Writing isn’t brain surgery, but it’s rare when someone adept at the latter is also so accomplished at the former. Searching for meaning and purpose in his life, Kalanithi pursued a doctorate in literature and had felt certain that he wouldn’t enter the field of medicine, in which his father and other members of his family excelled. “But I couldn’t let go of the question,” he writes, after realizing that his goals “didn’t quite fit in an English department.” “Where did biology, morality, literature and philosophy intersect?” So he decided to set aside his doctoral dissertation and belatedly prepare for medical school, which “would allow me a chance to find answers that are not in books, to find a different sort of sublime, to forge relationships with the suffering, and to keep following the question of what makes human life meaningful, even in the face of death and decay.” The author’s empathy undoubtedly made him an exceptional doctor, and the precision of his prose—as well as the moral purpose underscoring it—suggests that he could have written a good book on any subject he chose.

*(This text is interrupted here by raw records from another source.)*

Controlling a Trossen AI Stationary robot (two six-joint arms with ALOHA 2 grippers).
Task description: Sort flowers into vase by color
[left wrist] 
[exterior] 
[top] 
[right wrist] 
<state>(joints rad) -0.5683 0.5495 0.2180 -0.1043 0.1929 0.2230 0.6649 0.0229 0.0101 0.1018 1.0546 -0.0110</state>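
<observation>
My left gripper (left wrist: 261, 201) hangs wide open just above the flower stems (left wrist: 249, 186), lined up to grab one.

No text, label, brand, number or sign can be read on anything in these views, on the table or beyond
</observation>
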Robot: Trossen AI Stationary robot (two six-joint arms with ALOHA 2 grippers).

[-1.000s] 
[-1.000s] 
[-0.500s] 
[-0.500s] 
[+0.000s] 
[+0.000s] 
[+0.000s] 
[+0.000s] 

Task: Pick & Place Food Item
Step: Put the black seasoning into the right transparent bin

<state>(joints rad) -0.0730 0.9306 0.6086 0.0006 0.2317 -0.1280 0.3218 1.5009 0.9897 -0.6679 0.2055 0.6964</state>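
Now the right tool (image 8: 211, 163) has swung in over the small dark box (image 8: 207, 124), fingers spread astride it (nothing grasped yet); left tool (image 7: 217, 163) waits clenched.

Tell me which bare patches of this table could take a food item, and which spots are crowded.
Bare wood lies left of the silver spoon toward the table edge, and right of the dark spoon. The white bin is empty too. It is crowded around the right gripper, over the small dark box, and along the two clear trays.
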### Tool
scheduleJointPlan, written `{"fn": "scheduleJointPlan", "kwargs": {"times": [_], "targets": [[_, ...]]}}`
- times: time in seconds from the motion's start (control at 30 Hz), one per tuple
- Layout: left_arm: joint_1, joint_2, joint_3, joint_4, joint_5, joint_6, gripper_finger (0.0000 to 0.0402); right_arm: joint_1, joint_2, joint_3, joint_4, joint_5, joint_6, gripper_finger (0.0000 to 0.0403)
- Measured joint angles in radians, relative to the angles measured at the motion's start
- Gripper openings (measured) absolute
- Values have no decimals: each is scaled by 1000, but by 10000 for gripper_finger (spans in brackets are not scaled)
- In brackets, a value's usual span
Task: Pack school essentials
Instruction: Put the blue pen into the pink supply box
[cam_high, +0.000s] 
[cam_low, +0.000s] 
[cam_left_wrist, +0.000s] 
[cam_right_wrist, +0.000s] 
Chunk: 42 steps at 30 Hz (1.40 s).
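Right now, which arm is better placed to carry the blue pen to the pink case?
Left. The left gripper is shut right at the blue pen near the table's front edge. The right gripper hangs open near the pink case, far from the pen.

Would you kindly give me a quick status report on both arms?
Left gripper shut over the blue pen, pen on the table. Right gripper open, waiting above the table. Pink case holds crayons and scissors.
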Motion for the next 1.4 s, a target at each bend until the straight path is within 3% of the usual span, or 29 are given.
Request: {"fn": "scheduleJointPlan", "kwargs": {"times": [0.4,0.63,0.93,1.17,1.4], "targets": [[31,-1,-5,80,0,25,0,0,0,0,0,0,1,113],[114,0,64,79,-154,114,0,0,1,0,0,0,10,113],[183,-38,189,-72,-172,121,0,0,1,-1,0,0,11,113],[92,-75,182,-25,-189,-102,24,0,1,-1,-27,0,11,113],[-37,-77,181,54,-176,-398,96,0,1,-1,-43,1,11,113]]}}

Part of what makes this book so essential is the fact that it was written under a death sentence following the diagnosis that upended his life, just as he was preparing to end his residency and attract offers at the top of his profession. Kalanithi learned he might have 10 years to live or perhaps five. Should he return to neurosurgery (he could and did), or should he write (he also did)? Should he and his wife have a baby? They did, eight months before he died, which was less than two years after the original diagnosis. “The fact of death is unsettling,” he understates. “Yet there is no other way to live.”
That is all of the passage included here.